» Task brief: Your answer must hold only the lines below from the line containing "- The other" through the line containing "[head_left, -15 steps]", each reproduced exactly.

____ Supplied information

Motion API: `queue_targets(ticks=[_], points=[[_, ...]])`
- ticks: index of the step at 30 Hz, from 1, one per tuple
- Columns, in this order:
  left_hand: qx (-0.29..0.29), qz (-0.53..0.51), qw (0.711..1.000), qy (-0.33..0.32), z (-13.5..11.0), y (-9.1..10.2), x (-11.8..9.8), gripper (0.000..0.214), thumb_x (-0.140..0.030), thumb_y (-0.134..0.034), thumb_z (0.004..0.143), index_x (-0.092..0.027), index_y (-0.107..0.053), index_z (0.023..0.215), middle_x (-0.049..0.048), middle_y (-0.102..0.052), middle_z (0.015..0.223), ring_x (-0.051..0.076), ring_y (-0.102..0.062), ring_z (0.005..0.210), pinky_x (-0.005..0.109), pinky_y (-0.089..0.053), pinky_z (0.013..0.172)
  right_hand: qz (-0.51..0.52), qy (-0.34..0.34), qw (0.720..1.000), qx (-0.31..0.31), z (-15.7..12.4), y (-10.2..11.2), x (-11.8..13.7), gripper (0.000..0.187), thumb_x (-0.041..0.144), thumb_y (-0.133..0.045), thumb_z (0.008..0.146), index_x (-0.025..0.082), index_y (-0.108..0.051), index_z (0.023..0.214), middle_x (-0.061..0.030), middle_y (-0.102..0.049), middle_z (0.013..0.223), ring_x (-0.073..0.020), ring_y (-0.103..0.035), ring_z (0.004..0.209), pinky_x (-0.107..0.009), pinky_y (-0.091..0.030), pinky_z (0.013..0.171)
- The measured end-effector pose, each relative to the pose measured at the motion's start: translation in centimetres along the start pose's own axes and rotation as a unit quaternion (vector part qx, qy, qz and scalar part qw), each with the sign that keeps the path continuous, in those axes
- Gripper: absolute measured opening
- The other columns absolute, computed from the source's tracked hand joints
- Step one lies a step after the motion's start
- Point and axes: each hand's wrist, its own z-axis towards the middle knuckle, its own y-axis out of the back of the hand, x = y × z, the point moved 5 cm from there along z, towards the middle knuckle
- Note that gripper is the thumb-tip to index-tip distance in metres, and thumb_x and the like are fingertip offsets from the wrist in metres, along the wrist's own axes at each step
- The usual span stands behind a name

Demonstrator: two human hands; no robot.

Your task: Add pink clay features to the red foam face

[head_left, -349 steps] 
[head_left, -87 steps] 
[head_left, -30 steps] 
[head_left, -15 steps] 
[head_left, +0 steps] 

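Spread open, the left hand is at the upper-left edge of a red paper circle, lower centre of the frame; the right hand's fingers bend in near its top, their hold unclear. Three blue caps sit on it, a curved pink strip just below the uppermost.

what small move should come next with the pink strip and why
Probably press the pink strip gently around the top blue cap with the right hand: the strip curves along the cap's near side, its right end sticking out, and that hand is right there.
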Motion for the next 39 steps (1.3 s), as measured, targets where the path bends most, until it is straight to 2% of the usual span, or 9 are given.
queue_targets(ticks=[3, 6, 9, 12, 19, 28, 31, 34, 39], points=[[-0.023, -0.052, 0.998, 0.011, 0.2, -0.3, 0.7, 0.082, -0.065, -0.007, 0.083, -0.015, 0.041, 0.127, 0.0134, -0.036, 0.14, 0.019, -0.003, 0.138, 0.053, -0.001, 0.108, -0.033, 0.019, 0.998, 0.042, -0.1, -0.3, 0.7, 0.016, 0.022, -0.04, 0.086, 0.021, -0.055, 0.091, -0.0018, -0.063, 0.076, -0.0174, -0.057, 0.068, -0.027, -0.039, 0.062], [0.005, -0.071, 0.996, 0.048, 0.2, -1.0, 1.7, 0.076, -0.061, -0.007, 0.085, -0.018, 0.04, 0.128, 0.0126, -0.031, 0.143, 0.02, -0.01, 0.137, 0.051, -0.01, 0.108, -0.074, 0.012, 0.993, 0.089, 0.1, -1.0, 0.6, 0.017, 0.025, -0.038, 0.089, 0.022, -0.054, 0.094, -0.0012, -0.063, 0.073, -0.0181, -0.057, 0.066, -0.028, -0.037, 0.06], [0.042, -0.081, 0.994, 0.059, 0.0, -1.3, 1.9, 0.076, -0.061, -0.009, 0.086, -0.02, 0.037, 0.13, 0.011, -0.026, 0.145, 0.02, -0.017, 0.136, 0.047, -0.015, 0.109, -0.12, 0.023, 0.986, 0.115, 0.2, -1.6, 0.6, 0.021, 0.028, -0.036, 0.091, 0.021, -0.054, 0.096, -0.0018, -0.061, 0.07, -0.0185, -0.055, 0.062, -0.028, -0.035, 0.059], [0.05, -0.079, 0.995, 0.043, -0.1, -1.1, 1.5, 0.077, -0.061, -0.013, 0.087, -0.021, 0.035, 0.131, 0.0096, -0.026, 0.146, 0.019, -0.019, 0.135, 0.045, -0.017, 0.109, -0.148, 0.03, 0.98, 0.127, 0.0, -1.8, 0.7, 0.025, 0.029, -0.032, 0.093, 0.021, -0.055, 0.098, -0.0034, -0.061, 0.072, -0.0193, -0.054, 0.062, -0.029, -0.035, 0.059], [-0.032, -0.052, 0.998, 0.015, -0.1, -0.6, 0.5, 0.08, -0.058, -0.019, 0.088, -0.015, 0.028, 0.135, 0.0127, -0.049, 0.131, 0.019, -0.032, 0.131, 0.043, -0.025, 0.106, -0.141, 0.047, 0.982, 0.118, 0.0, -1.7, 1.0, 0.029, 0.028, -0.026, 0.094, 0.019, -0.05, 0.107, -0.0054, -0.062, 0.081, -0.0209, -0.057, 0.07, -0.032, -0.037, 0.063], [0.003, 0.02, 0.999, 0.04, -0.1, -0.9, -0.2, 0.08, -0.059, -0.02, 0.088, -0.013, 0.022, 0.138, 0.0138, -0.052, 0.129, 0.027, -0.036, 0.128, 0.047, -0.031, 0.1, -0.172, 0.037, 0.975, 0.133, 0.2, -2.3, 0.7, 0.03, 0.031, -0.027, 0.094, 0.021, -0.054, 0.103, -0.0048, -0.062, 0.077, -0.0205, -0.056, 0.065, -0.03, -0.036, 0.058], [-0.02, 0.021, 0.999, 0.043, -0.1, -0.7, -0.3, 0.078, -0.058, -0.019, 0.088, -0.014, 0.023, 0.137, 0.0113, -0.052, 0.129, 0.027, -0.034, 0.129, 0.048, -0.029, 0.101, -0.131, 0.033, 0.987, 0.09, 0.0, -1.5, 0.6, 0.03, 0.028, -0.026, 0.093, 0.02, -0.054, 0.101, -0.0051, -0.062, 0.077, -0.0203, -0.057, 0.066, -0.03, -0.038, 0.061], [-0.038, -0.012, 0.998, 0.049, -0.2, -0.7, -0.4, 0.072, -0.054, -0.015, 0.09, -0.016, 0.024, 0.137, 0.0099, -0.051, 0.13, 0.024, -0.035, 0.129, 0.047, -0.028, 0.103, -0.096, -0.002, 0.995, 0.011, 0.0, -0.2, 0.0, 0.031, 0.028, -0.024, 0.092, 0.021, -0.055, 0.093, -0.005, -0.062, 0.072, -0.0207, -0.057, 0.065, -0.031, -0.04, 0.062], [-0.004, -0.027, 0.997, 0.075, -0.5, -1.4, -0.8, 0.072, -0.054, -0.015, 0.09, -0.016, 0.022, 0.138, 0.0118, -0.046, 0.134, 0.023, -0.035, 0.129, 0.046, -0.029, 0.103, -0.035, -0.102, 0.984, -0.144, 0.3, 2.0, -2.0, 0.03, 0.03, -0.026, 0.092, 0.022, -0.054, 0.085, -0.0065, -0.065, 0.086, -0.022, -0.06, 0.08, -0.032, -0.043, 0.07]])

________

» Task solution:
- The other columns absolute, computed from the source's tracked hand joints
- Step one lies a step after the motion's start
- Point and axes: each hand's wrist, its own z-axis towards the middle knuckle, its own y-axis out of the back of the hand, x = y × z, the point moved 5 cm from there along z, towards the middle knuckle
- Note that gripper is the thumb-tip to index-tip distance in metres, and thumb_x and the like are fingertip offsets from the wrist in metres, along the wrist's own axes at each step
- The usual span stands behind a name

Demonstrator: two human hands; no robot.

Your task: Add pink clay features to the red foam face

[head_left, -349 steps] 
[head_left, -87 steps] 
[head_left, -30 steps] 
[head_left, -15 steps] 

That concludes the output for this exercise.